■ Required action ■
Reproduce every line of the material, exactly as given.

■ Data ■
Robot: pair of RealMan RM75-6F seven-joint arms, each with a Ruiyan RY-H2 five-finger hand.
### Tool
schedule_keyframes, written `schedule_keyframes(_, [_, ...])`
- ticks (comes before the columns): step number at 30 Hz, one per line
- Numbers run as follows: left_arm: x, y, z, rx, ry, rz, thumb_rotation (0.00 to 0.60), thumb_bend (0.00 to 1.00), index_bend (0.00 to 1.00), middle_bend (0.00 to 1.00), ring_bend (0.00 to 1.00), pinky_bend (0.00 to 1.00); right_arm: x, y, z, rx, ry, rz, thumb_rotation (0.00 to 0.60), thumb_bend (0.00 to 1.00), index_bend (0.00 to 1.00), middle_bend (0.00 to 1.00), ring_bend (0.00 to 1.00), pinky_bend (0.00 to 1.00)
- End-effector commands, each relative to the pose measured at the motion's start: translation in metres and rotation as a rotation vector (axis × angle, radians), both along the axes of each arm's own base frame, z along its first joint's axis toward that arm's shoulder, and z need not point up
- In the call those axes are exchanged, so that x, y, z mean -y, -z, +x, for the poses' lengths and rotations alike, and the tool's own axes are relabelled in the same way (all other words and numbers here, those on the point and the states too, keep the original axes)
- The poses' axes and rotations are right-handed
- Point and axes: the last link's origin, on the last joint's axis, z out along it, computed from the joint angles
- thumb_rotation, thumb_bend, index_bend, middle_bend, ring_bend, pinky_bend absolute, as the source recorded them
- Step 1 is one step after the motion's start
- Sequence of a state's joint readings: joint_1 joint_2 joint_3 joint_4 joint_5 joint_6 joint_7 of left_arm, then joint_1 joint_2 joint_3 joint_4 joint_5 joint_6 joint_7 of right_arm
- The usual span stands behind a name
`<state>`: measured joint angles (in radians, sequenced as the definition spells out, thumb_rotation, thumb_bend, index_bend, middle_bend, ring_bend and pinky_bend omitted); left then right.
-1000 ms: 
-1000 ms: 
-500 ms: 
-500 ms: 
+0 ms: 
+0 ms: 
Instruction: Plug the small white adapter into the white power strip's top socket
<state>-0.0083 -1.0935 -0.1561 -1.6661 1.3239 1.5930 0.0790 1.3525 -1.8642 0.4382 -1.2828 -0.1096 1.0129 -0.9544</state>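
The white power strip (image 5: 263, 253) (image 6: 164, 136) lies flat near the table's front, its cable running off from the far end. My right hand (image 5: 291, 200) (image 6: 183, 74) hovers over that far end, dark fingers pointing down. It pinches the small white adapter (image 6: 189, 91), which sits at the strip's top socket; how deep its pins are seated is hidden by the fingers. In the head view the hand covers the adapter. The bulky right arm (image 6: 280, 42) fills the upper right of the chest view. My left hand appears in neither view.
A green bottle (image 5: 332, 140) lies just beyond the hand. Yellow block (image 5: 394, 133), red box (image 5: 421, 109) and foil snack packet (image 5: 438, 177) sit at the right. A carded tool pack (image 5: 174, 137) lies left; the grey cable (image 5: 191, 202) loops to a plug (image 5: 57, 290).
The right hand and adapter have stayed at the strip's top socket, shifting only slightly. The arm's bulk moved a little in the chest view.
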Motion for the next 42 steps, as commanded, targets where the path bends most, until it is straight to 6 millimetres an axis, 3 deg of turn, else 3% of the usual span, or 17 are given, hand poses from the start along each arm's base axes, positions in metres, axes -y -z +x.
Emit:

■ Expected output ■
Robot: pair of RealMan RM75-6F seven-joint arms, each with a Ruiyan RY-H2 five-finger hand.
### Tool
schedule_keyframes, written `schedule_keyframes(_, [_, ...])`
- ticks (comes before the columns): step number at 30 Hz, one per line
- Numbers run as follows: left_arm: x, y, z, rx, ry, rz, thumb_rotation (0.00 to 0.60), thumb_bend (0.00 to 1.00), index_bend (0.00 to 1.00), middle_bend (0.00 to 1.00), ring_bend (0.00 to 1.00), pinky_bend (0.00 to 1.00); right_arm: x, y, z, rx, ry, rz, thumb_rotation (0.00 to 0.60), thumb_bend (0.00 to 1.00), index_bend (0.00 to 1.00), middle_bend (0.00 to 1.00), ring_bend (0.00 to 1.00), pinky_bend (0.00 to 1.00)
- End-effector commands, each relative to the pose measured at the motion's start: translation in metres and rotation as a rotation vector (axis × angle, radians), both along the axes of each arm's own base frame, z along its first joint's axis toward that arm's shoulder, and z need not point up
- In the call those axes are exchanged, so that x, y, z mean -y, -z, +x, for the poses' lengths and rotations alike, and the tool's own axes are relabelled in the same way (all other words and numbers here, those on the point and the states too, keep the original axes)
- The poses' axes and rotations are right-handed
- Point and axes: the last link's origin, on the last joint's axis, z out along it, computed from the joint angles
- thumb_rotation, thumb_bend, index_bend, middle_bend, ring_bend, pinky_bend absolute, as the source recorded them
- Step 1 is one step after the motion's start
- Sequence of a state's joint readings: joint_1 joint_2 joint_3 joint_4 joint_5 joint_6 joint_7 of left_arm, then joint_1 joint_2 joint_3 joint_4 joint_5 joint_6 joint_7 of right_arm
- The usual span stands behind a name
`<state>`: measured joint angles (in radians, sequenced as the definition spells out, thumb_rotation, thumb_bend, index_bend, middle_bend, ring_bend and pinky_bend omitted); left then right.
-1000 ms: 
-1000 ms: 
-500 ms: 
-500 ms: 
+0 ms: 
+0 ms: 
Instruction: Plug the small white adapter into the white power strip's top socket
<state>-0.0083 -1.0935 -0.1561 -1.6661 1.3239 1.5930 0.0790 1.3525 -1.8642 0.4382 -1.2828 -0.1096 1.0129 -0.9544</state>
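The white power strip (image 5: 263, 253) (image 6: 164, 136) lies flat near the table's front, its cable running off from the far end. My right hand (image 5: 291, 200) (image 6: 183, 74) hovers over that far end, dark fingers pointing down. It pinches the small white adapter (image 6: 189, 91), which sits at the strip's top socket; how deep its pins are seated is hidden by the fingers. In the head view the hand covers the adapter. The bulky right arm (image 6: 280, 42) fills the upper right of the chest view. My left hand appears in neither view.
A green bottle (image 5: 332, 140) lies just beyond the hand. Yellow block (image 5: 394, 133), red box (image 5: 421, 109) and foil snack packet (image 5: 438, 177) sit at the right. A carded tool pack (image 5: 174, 137) lies left; the grey cable (image 5: 191, 202) loops to a plug (image 5: 57, 290).
The right hand and adapter have stayed at the strip's top socket, shifting only slightly. The arm's bulk moved a little in the chest view.
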Motion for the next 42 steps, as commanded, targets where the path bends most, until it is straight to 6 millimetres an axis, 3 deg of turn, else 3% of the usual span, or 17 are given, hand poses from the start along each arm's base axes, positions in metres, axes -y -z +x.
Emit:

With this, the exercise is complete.